__Required work__.
Restate the whole listing exactly, leaving nothing out.

%%

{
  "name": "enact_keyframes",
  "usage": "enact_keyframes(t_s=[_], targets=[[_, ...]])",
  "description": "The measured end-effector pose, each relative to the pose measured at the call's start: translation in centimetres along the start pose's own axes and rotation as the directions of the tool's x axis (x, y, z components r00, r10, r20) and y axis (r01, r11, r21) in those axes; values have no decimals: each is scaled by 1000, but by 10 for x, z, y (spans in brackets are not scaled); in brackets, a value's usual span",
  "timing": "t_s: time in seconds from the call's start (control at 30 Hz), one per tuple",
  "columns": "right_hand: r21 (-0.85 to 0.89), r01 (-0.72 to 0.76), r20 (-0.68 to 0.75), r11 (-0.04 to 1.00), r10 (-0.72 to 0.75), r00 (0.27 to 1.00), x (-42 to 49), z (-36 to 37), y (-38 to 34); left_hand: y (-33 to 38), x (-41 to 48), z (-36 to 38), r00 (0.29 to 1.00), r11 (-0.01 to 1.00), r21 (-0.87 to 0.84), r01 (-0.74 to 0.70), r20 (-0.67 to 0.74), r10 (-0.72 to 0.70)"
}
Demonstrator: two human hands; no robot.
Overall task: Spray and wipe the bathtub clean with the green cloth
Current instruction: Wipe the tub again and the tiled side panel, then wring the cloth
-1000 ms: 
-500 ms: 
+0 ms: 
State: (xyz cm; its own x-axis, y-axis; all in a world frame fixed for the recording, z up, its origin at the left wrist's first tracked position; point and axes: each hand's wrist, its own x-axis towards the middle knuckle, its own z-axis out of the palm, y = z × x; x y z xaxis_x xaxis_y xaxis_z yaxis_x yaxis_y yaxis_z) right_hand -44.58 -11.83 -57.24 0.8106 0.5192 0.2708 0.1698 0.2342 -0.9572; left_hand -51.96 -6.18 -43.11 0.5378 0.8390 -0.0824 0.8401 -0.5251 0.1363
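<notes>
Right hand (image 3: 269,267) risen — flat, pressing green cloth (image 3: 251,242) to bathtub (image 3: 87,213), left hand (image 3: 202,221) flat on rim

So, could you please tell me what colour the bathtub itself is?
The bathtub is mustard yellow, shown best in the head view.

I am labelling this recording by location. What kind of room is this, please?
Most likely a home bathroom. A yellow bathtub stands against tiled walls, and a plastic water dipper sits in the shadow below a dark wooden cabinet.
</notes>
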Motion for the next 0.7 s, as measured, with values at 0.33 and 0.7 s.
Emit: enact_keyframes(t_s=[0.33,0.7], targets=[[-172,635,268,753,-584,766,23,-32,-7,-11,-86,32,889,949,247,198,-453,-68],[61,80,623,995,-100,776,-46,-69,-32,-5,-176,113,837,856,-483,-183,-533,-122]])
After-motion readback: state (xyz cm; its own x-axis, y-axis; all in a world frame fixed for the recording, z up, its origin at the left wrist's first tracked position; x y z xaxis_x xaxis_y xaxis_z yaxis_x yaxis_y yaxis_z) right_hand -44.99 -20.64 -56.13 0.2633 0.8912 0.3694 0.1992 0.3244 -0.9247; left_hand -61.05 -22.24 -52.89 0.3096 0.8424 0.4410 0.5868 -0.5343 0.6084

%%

__Written answer__.
{
  "name": "enact_keyframes",
  "usage": "enact_keyframes(t_s=[_], targets=[[_, ...]])",
  "description": "The measured end-effector pose, each relative to the pose measured at the call's start: translation in centimetres along the start pose's own axes and rotation as the directions of the tool's x axis (x, y, z components r00, r10, r20) and y axis (r01, r11, r21) in those axes; values have no decimals: each is scaled by 1000, but by 10 for x, z, y (spans in brackets are not scaled); in brackets, a value's usual span",
  "timing": "t_s: time in seconds from the call's start (control at 30 Hz), one per tuple",
  "columns": "right_hand: r21 (-0.85 to 0.89), r01 (-0.72 to 0.76), r20 (-0.68 to 0.75), r11 (-0.04 to 1.00), r10 (-0.72 to 0.75), r00 (0.27 to 1.00), x (-42 to 49), z (-36 to 37), y (-38 to 34); left_hand: y (-33 to 38), x (-41 to 48), z (-36 to 38), r00 (0.29 to 1.00), r11 (-0.01 to 1.00), r21 (-0.87 to 0.84), r01 (-0.74 to 0.70), r20 (-0.67 to 0.74), r10 (-0.72 to 0.70)"
}
Demonstrator: two human hands; no robot.
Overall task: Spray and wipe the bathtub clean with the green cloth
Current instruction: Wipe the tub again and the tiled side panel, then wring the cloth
-1000 ms: 
-500 ms: 
+0 ms: 
State: (xyz cm; its own x-axis, y-axis; all in a world frame fixed for the recording, z up, its origin at the left wrist's first tracked position; point and axes: each hand's wrist, its own x-axis towards the middle knuckle, its own z-axis out of the palm, y = z × x; x y z xaxis_x xaxis_y xaxis_z yaxis_x yaxis_y yaxis_z) right_hand -44.58 -11.83 -57.24 0.8106 0.5192 0.2708 0.1698 0.2342 -0.9572; left_hand -51.96 -6.18 -43.11 0.5378 0.8390 -0.0824 0.8401 -0.5251 0.1363
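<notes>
Right hand (image 3: 269,267) risen — flat, pressing green cloth (image 3: 251,242) to bathtub (image 3: 87,213), left hand (image 3: 202,221) flat on rim

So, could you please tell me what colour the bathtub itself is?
The bathtub is mustard yellow, shown best in the head view.

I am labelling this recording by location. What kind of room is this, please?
Most likely a home bathroom. A yellow bathtub stands against tiled walls, and a plastic water dipper sits in the shadow below a dark wooden cabinet.
</notes>
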Motion for the next 0.7 s, as measured, with values at 0.33 and 0.7 s.
Emit: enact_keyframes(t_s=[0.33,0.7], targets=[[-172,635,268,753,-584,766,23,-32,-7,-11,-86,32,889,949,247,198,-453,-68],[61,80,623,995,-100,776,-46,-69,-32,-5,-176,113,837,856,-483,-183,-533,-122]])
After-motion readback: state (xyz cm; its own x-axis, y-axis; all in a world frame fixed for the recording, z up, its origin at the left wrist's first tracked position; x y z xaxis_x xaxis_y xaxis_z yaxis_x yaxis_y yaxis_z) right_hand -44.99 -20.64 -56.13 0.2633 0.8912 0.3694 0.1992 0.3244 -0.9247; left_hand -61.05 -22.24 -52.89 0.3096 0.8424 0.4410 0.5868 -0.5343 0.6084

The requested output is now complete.